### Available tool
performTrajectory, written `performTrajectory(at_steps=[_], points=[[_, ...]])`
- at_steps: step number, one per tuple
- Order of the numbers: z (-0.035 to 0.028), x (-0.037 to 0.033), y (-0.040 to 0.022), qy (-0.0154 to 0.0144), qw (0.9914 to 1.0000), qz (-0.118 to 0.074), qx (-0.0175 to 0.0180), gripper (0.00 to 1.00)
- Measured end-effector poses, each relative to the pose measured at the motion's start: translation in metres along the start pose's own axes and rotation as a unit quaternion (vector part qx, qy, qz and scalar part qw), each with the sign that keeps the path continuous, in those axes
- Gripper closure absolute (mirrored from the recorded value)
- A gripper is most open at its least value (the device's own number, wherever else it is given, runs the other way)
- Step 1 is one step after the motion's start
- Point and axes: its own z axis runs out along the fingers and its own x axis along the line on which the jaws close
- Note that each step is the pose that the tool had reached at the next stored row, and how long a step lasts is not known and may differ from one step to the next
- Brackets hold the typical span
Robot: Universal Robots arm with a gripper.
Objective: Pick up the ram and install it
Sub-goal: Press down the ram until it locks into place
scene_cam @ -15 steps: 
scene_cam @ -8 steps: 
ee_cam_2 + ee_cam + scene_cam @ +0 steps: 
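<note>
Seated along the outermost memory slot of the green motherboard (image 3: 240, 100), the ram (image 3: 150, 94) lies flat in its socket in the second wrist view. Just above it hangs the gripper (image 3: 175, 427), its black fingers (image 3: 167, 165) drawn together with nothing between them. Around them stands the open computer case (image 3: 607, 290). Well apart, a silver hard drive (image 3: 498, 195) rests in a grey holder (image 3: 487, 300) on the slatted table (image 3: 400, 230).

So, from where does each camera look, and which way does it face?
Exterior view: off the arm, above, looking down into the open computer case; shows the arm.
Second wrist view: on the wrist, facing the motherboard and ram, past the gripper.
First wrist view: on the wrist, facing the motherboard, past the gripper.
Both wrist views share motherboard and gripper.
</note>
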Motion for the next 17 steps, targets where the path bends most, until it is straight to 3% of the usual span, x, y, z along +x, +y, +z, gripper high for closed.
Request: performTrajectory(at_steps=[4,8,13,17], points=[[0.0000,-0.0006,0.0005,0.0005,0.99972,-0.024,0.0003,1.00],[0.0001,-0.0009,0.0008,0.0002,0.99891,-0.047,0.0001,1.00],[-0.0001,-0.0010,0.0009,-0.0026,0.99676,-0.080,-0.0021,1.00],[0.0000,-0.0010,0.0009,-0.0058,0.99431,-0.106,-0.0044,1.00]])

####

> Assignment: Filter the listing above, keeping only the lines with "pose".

> Solution to this task:
- Measured end-effector poses, each relative to the pose measured at the motion's start: translation in metres along the start pose's own axes and rotation as a unit quaternion (vector part qx, qy, qz and scalar part qw), each with the sign that keeps the path continuous, in those axes
- Note that each step is the pose that the tool had reached at the next stored row, and how long a step lasts is not known and may differ from one step to the next

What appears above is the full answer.